[TO DO]
Please give the data again in full, exactly as it reads.

[EXERCISE DATA]
┄┄┄┄┄┄┄┄┄┄

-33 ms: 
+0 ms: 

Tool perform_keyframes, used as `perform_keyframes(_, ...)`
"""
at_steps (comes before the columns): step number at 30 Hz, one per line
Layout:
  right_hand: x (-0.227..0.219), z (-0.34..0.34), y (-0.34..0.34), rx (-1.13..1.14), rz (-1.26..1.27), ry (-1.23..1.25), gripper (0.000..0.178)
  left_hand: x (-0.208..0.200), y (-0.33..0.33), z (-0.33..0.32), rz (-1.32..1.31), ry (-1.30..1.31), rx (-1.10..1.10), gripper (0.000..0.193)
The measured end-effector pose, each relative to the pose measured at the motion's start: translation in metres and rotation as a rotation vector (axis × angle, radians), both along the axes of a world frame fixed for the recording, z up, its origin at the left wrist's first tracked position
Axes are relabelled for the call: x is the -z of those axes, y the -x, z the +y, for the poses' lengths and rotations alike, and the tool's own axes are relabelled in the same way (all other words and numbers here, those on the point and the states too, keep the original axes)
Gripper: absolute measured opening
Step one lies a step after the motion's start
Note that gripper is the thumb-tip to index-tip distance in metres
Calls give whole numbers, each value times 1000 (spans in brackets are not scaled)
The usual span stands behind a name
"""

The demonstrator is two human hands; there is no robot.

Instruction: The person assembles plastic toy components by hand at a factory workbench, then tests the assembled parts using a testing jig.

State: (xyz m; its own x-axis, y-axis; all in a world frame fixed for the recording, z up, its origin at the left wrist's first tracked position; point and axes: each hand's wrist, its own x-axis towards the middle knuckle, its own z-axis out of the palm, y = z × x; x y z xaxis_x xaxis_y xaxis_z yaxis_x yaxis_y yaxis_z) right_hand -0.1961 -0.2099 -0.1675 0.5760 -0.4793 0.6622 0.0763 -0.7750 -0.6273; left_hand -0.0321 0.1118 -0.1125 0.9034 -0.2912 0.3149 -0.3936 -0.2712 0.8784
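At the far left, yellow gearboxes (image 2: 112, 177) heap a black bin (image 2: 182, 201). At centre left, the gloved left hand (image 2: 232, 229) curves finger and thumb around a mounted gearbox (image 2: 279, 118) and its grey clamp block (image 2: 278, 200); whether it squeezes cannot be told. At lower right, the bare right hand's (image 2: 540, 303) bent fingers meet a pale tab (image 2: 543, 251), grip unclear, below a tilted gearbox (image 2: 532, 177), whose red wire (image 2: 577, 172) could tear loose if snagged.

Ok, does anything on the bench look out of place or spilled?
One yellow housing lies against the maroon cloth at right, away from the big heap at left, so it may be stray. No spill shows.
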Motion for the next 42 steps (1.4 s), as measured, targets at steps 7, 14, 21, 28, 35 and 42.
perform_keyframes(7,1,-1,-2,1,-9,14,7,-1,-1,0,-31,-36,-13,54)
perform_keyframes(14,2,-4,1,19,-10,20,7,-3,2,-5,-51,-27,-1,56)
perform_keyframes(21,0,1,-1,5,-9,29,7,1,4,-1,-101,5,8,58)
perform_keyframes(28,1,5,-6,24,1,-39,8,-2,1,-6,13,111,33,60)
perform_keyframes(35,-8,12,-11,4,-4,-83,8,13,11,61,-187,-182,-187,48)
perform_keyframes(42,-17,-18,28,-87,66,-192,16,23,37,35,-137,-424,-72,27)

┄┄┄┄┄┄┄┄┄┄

[ANSWER BOX]
-33 ms: 
+0 ms: 

Tool perform_keyframes, used as `perform_keyframes(_, ...)`
"""
at_steps (comes before the columns): step number at 30 Hz, one per line
Layout:
  right_hand: x (-0.227..0.219), z (-0.34..0.34), y (-0.34..0.34), rx (-1.13..1.14), rz (-1.26..1.27), ry (-1.23..1.25), gripper (0.000..0.178)
  left_hand: x (-0.208..0.200), y (-0.33..0.33), z (-0.33..0.32), rz (-1.32..1.31), ry (-1.30..1.31), rx (-1.10..1.10), gripper (0.000..0.193)
The measured end-effector pose, each relative to the pose measured at the motion's start: translation in metres and rotation as a rotation vector (axis × angle, radians), both along the axes of a world frame fixed for the recording, z up, its origin at the left wrist's first tracked position
Axes are relabelled for the call: x is the -z of those axes, y the -x, z the +y, for the poses' lengths and rotations alike, and the tool's own axes are relabelled in the same way (all other words and numbers here, those on the point and the states too, keep the original axes)
Gripper: absolute measured opening
Step one lies a step after the motion's start
Note that gripper is the thumb-tip to index-tip distance in metres
Calls give whole numbers, each value times 1000 (spans in brackets are not scaled)
The usual span stands behind a name
"""

The demonstrator is two human hands; there is no robot.

Instruction: The person assembles plastic toy components by hand at a factory workbench, then tests the assembled parts using a testing jig.

State: (xyz m; its own x-axis, y-axis; all in a world frame fixed for the recording, z up, its origin at the left wrist's first tracked position; point and axes: each hand's wrist, its own x-axis towards the middle knuckle, its own z-axis out of the palm, y = z × x; x y z xaxis_x xaxis_y xaxis_z yaxis_x yaxis_y yaxis_z) right_hand -0.1961 -0.2099 -0.1675 0.5760 -0.4793 0.6622 0.0763 -0.7750 -0.6273; left_hand -0.0321 0.1118 -0.1125 0.9034 -0.2912 0.3149 -0.3936 -0.2712 0.8784
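At the far left, yellow gearboxes (image 2: 112, 177) heap a black bin (image 2: 182, 201). At centre left, the gloved left hand (image 2: 232, 229) curves finger and thumb around a mounted gearbox (image 2: 279, 118) and its grey clamp block (image 2: 278, 200); whether it squeezes cannot be told. At lower right, the bare right hand's (image 2: 540, 303) bent fingers meet a pale tab (image 2: 543, 251), grip unclear, below a tilted gearbox (image 2: 532, 177), whose red wire (image 2: 577, 172) could tear loose if snagged.

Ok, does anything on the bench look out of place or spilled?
One yellow housing lies against the maroon cloth at right, away from the big heap at left, so it may be stray. No spill shows.
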Motion for the next 42 steps (1.4 s), as measured, targets at steps 7, 14, 21, 28, 35 and 42.
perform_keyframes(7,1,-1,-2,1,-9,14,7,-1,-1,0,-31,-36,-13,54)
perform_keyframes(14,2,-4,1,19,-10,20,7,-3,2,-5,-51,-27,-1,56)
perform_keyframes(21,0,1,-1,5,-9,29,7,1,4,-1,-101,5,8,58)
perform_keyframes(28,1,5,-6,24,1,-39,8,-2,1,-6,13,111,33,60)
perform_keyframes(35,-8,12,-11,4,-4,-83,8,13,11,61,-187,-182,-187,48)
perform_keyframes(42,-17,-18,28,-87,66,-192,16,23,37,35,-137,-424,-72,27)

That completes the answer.